=== Task directions ===
Only one range belongs in the answer: the line holding "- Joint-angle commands" through the last line of the records, reproduced as is.

=== Stored dataset items ===
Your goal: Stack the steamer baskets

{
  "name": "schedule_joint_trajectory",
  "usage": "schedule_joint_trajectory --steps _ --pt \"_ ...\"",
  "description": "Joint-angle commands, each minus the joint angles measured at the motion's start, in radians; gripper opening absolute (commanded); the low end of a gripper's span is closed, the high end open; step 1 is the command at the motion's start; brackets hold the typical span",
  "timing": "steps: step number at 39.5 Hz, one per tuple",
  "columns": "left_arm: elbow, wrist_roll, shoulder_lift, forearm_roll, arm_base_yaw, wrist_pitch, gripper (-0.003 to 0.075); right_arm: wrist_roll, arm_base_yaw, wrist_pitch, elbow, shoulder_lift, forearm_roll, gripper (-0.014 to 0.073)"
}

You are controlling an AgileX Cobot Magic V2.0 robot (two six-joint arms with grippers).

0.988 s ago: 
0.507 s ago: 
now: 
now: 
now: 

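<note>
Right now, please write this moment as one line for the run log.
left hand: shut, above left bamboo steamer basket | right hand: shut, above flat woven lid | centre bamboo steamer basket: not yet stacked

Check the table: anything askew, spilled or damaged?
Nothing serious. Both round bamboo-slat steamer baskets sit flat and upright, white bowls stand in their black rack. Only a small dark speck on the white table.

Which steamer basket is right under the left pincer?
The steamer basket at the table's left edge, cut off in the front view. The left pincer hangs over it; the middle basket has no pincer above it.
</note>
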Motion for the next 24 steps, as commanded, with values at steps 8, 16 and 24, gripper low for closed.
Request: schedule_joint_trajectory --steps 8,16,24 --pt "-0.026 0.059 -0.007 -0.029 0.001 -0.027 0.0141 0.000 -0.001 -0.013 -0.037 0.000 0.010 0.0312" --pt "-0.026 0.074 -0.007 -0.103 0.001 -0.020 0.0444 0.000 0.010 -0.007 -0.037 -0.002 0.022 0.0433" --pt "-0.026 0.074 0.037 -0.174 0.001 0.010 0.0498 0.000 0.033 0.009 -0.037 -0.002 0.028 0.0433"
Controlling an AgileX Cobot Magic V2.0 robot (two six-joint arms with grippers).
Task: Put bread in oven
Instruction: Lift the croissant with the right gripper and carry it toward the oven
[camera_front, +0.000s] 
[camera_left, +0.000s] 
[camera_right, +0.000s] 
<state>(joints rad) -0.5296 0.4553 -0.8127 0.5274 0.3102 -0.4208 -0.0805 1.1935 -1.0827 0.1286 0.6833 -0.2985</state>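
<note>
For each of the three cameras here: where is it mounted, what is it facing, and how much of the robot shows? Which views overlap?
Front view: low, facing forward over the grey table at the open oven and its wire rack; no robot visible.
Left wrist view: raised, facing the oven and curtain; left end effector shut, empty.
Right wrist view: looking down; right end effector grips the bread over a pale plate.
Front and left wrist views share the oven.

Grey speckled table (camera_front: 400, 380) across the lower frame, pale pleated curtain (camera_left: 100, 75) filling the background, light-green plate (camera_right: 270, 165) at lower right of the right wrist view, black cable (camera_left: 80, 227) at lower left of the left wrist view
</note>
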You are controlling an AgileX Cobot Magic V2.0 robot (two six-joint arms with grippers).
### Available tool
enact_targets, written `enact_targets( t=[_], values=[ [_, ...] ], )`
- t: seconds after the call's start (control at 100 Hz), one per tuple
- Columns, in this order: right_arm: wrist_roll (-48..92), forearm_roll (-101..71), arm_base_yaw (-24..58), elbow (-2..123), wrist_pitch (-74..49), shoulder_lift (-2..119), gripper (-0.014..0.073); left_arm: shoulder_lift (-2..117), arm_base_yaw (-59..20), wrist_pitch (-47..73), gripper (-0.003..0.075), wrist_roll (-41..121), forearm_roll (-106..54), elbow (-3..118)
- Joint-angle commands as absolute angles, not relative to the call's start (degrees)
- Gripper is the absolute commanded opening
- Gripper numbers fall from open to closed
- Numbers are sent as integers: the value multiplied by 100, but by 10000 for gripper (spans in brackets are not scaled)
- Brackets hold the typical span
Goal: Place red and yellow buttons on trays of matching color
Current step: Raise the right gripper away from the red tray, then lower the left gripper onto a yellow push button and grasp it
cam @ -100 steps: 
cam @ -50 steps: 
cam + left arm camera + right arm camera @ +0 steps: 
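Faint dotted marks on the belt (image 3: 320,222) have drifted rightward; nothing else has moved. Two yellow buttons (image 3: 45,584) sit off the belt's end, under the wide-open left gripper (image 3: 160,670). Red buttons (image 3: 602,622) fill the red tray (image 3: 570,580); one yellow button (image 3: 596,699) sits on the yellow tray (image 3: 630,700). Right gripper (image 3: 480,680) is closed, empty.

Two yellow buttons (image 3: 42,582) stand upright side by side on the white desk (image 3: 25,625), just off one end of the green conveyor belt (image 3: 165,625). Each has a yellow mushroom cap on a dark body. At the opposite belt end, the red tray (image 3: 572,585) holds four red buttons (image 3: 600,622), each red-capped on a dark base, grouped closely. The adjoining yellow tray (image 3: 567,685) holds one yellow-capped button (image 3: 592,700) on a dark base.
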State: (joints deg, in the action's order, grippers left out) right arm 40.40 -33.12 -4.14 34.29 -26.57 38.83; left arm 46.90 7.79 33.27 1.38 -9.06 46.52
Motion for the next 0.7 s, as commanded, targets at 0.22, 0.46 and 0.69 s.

=== Answer to this problem ===
- Joint-angle commands as absolute angles, not relative to the call's start (degrees)
- Gripper is the absolute commanded opening
- Gripper numbers fall from open to closed
- Numbers are sent as integers: the value multiplied by 100, but by 10000 for gripper (spans in brackets are not scaled)
- Brackets hold the typical span
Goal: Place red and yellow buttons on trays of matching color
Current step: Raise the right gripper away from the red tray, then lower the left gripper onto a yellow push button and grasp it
cam @ -100 steps: 
cam @ -50 steps: 
cam + left arm camera + right arm camera @ +0 steps: 
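Faint dotted marks on the belt (image 3: 320,222) have drifted rightward; nothing else has moved. Two yellow buttons (image 3: 45,584) sit off the belt's end, under the wide-open left gripper (image 3: 160,670). Red buttons (image 3: 602,622) fill the red tray (image 3: 570,580); one yellow button (image 3: 596,699) sits on the yellow tray (image 3: 630,700). Right gripper (image 3: 480,680) is closed, empty.

Two yellow buttons (image 3: 42,582) stand upright side by side on the white desk (image 3: 25,625), just off one end of the green conveyor belt (image 3: 165,625). Each has a yellow mushroom cap on a dark body. At the opposite belt end, the red tray (image 3: 572,585) holds four red buttons (image 3: 600,622), each red-capped on a dark base, grouped closely. The adjoining yellow tray (image 3: 567,685) holds one yellow-capped button (image 3: 592,700) on a dark base.
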State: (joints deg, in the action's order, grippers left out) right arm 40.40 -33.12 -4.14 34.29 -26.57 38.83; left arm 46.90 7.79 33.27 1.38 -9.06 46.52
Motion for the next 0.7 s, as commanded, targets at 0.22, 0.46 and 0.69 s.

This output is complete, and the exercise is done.